The general idea would be to replace an ethics of abstinence, certainly ideal but unrealistic, with a more pragmatic ethics of moderation. However, this calls for a certain level of maturity. Hence the ban on selling drugs to minors which is vital in order to protect the young. This measure, much contested by some, already applies to alcohol in the United States and does not appear to cause any special problems. It can be adjusted and the notion of qualified minor could be established: for example, sixteen years for cannabis.

As far as the drug trade is concerned, controlled legalization attempts to be a model for exemplary distribution in which all forms of incitement to use drugs are prohibited.

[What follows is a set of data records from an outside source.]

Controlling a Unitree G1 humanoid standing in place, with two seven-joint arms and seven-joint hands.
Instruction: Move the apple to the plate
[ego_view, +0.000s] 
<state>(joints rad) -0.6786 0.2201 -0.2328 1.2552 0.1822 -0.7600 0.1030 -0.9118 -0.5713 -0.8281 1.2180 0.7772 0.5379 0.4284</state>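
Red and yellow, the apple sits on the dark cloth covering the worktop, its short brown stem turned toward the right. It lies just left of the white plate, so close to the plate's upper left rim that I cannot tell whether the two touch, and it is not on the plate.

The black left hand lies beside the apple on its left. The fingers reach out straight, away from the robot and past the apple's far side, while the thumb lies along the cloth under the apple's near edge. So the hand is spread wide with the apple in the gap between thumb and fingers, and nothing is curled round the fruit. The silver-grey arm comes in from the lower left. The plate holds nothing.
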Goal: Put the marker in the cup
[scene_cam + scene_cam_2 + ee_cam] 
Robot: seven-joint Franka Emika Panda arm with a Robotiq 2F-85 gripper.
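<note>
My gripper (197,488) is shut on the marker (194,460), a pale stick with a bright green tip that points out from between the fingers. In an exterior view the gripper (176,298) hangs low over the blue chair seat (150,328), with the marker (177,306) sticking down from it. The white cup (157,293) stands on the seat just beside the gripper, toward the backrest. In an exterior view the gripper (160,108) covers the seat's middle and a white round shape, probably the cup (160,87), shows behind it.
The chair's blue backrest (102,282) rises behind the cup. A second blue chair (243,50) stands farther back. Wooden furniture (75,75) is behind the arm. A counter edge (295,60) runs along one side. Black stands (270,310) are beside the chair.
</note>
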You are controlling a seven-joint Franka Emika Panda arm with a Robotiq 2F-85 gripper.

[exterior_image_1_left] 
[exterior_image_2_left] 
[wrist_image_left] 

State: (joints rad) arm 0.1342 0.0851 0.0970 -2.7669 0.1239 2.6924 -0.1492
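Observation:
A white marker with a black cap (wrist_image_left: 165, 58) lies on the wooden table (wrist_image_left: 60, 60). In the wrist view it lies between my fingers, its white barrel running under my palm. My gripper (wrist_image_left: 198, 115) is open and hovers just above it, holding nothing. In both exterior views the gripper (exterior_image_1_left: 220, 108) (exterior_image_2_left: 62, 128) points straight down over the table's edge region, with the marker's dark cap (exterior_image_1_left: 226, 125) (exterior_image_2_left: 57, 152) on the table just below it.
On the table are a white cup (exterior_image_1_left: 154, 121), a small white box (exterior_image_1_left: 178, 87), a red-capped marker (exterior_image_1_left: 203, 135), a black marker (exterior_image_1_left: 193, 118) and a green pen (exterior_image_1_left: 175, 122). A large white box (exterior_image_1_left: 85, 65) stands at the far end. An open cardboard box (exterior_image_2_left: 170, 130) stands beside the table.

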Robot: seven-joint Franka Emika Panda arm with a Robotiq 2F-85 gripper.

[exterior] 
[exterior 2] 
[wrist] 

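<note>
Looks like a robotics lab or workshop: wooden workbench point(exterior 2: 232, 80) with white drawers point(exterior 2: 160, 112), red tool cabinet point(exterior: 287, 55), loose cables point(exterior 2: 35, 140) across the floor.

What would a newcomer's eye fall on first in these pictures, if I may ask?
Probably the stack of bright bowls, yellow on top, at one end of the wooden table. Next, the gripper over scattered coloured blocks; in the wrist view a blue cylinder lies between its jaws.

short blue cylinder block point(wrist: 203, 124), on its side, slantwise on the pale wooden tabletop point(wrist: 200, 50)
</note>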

This "passive" trade, which has been stripped of the attributes of ordinary trade (right to trade name, shop signs, advertising, sales promotion,...) would strive to ensure consumer protection. Hence the proposal, also much debated, to call on the State to take charge of managing the distribution monopolies for soft drugs or special dispensaries for hard drugs.

Such monopolies already existed in our former colonies for cannabis and opium but their mission was mainly economic and fiscal. In contrast, tomorrow's monopolies would have a public health and social focus. Hence, the introduction of various countermeasures and controls to guarantee effective prevention: advice to drug users on the use of the products, information on the dangers, assistance and medical follow-up of hardened drug addicts, on-going detoxification programmes, programmes on risk reduction, tariff policy to orientate supply and demand, taxation of legalized drugs for the benefit of Social Security to compensate for the social costs, etc.

All these mechanisms and many others deserve discussion and in-depth reflection but the debate has now been launched. Legalization does not mean capitulation. It is quite possible to fight abuse of legalized drugs. The sale of tobacco and alcohol does not prevent the fight against smoking and alcoholism. Sometimes this meets with success. This is why the impossible war on the tentacular octopus ought to be replaced with another kind of battle, a more peaceful struggle: controlled legalization, complemented by public health and social countermeasures. This is a reasonable idea which has already gained ground and will continue to do so.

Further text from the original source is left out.